La ministre espagnole des Sports, Milagros Tolón, a affirmé que l’Espagne « mérite » d’organiser la finale et qu’elle poursuivra ses démarches auprès de la FIFA. Ces prises de position interviennent alors que plusieurs médias espagnols évoquent régulièrement les relations entre Gianni Infantino et les autorités marocaines dans le débat sur le choix du stade qui accueillera la finale.
Deux dossiers distincts, une chronologie comparable
Les deux situations restent différentes par leur nature. La finale de la CAN 2025 concernait une compétition organisée par la CAF, tandis que l’attribution de la finale du Mondial 2030 relève exclusivement de la FIFA. Les enjeux sportifs, institutionnels et juridiques ne sont donc pas identiques. En revanche, les deux séquences présentent une chronologie similaire.
Dans les deux cas, des interrogations sur l’impartialité du contexte apparaissent avant qu’une décision décisive ne soit rendue.
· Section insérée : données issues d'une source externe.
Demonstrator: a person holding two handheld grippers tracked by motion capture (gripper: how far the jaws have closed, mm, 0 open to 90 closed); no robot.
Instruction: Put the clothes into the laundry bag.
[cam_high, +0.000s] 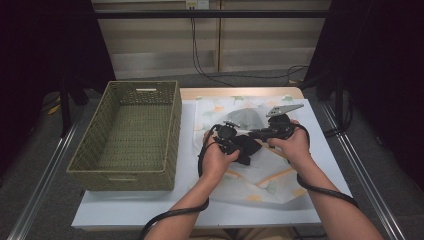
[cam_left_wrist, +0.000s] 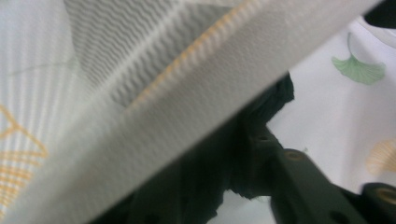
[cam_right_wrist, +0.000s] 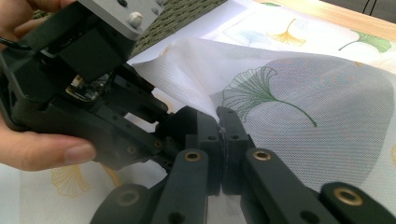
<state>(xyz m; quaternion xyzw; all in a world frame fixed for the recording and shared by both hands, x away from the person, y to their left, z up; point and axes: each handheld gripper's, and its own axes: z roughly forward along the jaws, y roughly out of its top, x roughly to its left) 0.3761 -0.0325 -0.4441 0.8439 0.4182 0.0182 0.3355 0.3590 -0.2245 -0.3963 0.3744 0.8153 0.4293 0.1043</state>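
High view: one basket, one cloth

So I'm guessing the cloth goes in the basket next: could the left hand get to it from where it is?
Probably yes. The basket stands open just beside the left hand, with only bare tabletop between. The right claw is shut on the cloth.

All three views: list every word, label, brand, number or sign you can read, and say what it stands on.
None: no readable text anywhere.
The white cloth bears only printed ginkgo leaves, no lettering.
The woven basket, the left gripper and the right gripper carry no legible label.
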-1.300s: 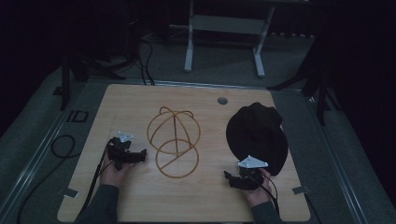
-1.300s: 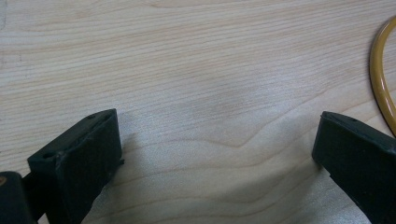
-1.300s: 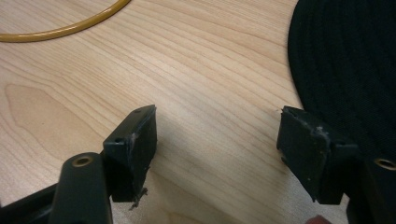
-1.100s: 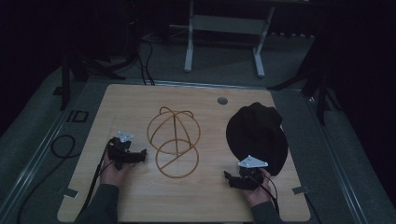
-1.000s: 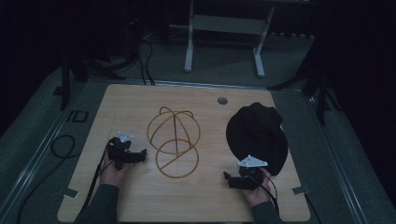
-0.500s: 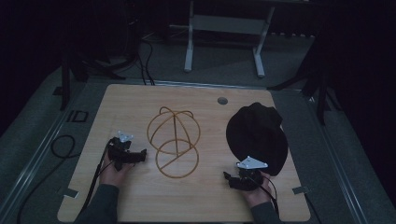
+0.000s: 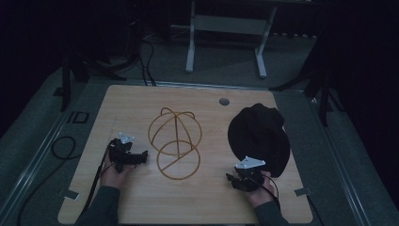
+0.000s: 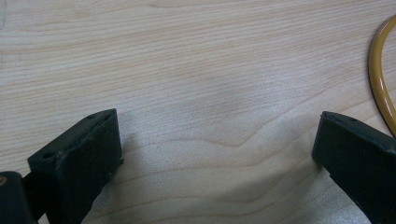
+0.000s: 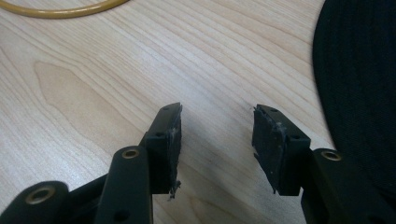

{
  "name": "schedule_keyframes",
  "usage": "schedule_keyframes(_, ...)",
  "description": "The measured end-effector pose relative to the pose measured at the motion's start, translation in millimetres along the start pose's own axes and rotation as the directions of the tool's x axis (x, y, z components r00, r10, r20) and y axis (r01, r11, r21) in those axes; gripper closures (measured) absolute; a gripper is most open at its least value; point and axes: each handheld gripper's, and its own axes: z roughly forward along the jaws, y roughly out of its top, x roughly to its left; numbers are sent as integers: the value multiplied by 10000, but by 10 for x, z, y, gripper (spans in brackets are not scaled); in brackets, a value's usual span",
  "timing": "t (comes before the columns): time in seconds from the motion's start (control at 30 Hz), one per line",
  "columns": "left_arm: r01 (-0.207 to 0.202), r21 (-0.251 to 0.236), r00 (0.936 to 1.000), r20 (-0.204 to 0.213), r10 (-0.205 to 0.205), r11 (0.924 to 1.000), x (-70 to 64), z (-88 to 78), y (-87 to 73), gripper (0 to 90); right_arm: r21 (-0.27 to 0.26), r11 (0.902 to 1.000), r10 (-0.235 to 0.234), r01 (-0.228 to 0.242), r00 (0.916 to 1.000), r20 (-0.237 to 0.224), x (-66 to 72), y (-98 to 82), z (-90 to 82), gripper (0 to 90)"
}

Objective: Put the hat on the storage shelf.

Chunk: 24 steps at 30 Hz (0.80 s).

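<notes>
The black round felt hat (image 7: 258,139) lies at the table's right side, just beside the right gripper (image 9: 217,135), whose jaws have just been closing with nothing between them, probably preparing to take the brim. The left gripper (image 8: 215,154) gapes wide over bare wood near the yellow wire hat stand (image 7: 175,143). The light wooden table (image 7: 141,103) stands on grey carpet in a dark room.

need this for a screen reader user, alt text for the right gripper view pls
The right gripper points down at a pale wooden table, its two black jaws apart with only bare wood between them; they have just been closing. A black hat lies along the right edge, and a curve of yellow wire stand shows top left.
</notes>
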Motion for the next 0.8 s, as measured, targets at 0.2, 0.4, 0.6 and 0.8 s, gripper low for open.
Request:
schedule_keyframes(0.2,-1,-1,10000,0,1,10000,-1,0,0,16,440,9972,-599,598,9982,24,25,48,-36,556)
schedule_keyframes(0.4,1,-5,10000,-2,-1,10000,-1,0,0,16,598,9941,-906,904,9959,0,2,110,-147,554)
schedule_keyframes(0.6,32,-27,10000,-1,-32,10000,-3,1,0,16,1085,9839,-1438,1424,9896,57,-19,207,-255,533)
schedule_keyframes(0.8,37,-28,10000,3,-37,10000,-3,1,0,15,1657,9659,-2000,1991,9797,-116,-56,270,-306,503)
Lors de la CAN 2025, les contestations avaient précédé la finale entre le Maroc et le Sénégal avant de se poursuivre devant le TAS. Pour le Mondial 2030, les débats portent déjà sur les conditions dans lesquelles la FIFA choisira entre Rabat et Madrid, alors même que l’instance mondiale n’a encore désigné aucun stade pour accueillir la finale.
Le TAS comme point de référence
Le contentieux né de la finale de la CAN 2025 demeure ainsi présent dans les mémoires alors que s’ouvre une nouvelle bataille autour d’un événement d’envergure du football mondial. D’un côté, un recours toujours associé à la finale Maroc-Sénégal devant le Tribunal arbitral du sport ; de l’autre, une compétition entre Rabat et Madrid pour accueillir la finale du Mondial 2030.
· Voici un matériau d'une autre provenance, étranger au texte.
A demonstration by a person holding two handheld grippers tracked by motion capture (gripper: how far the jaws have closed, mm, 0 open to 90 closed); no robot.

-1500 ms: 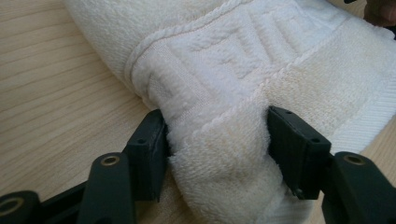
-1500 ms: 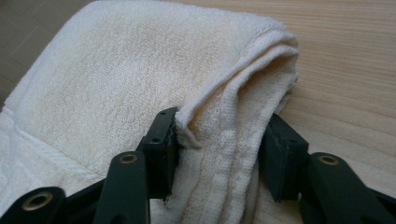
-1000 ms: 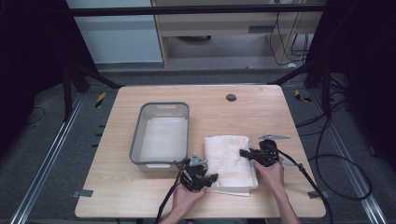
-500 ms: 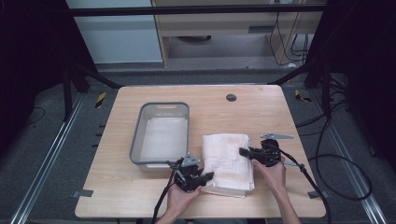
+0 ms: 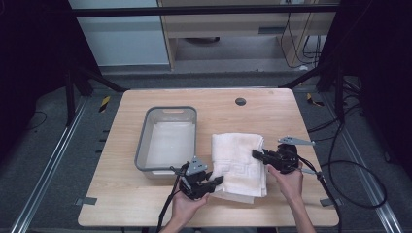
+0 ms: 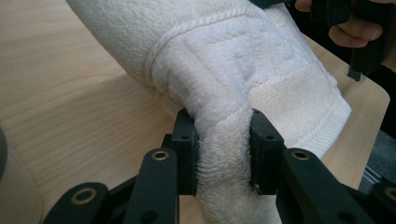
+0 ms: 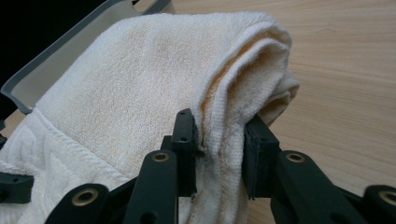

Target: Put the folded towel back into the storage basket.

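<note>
Counter (image 5: 121, 194): light wood, rounded corners, with a small dark round fitting (image 5: 240, 101) near the far edge.

Bin (image 5: 167, 139): grey plastic, rectangular, open-topped, left of centre on the counter; pale interior. A grey corner of it shows beyond the towel in the right gripper view (image 7: 60, 53).

Towel (image 5: 239, 162): white terry cloth, folded into several layers, lying just right of the bin on the near half of the counter. A woven raised band crosses it near the hem (image 6: 243, 60). A faint yellowish tint shows on the upper fold (image 7: 154, 65).

Left tool (image 5: 217, 181): held in the person's left hand (image 5: 187, 204) at the towel's near left corner. Both jaws are clamped on a bunched thickness of towel (image 6: 223, 154), the pile pressed between the two pads.

Right tool (image 5: 256, 155): held in the person's right hand (image 5: 290, 182) at the towel's right edge, about halfway along it. Jaws closed on the stacked folded edges (image 7: 219, 144), with cloth filling the gap between the pads.

Cables: one trails from each tool toward the near side of the counter; the right one loops over the floor (image 5: 354, 194) beside it.
</note>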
La FIFA maintient qu’aucune décision n’a été prise concernant le stade qui accueillera la finale. Les démentis publiés par l’instance mondiale et les déclarations des responsables espagnols prouvent néanmoins l’intensité du débat qui accompagne déjà cette future désignation, plusieurs années avant le coup d’envoi de la Coupe du monde 2030.